Up to and including the line that holds "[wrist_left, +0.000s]", print the data exactly from its first line; do not print the pictures.

# Dataset extract
[Start of section]

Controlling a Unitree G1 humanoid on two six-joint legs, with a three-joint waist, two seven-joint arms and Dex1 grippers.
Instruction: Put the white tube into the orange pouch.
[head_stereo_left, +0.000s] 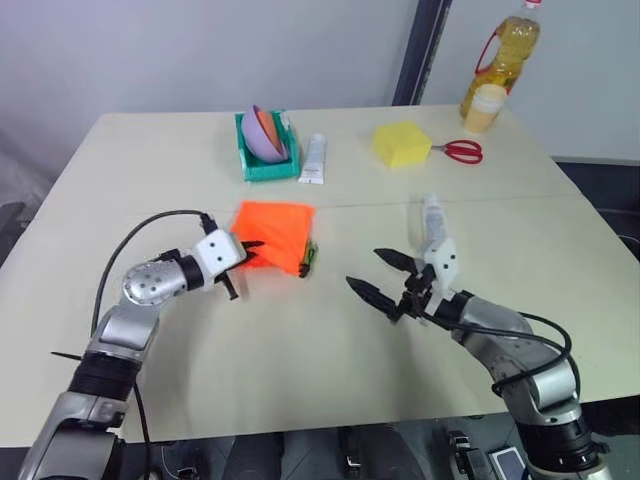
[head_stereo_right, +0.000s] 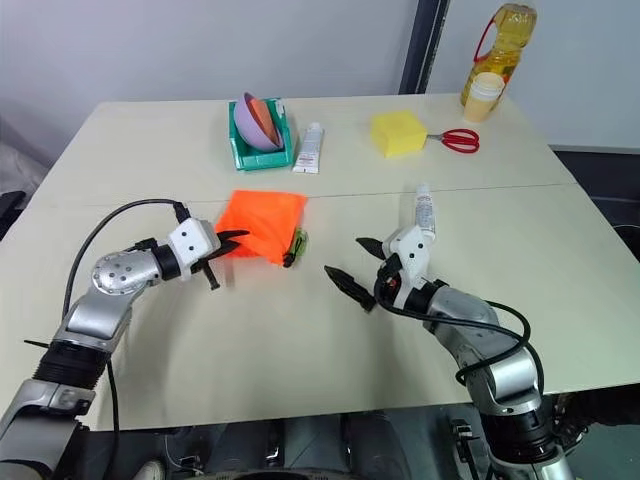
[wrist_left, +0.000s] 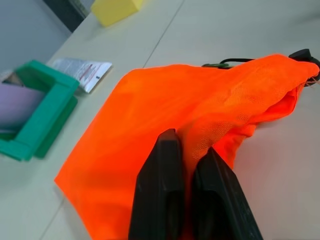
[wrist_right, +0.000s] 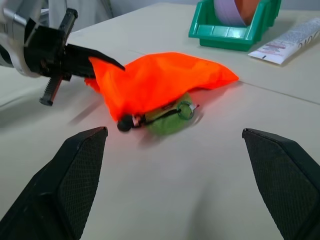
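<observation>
Smooth beige table (head_stereo_left: 330, 350): left claw (head_stereo_left: 243, 257) clamped on soft orange pouch (head_stereo_left: 275, 232); right claw (head_stereo_left: 382, 274) apart.

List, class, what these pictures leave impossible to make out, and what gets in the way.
- White tube: print too small in the head views; lower end hidden behind the right hand.
- Orange pouch: its opening cannot be seen, folded fabric covers it.
- Green bin: contents cut off by the right wrist view's edge.

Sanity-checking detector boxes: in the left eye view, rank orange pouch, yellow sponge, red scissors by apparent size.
1. orange pouch, largest
2. yellow sponge
3. red scissors, smallest

The sponge and scissors lie farther from the camera, so they look smaller.
</observation>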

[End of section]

# Solution for this exercise
Controlling a Unitree G1 humanoid on two six-joint legs, with a three-joint waist, two seven-joint arms and Dex1 grippers.
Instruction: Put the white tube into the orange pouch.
[head_stereo_left, +0.000s] 
[head_stereo_right, +0.000s] 
[wrist_left, +0.000s] 

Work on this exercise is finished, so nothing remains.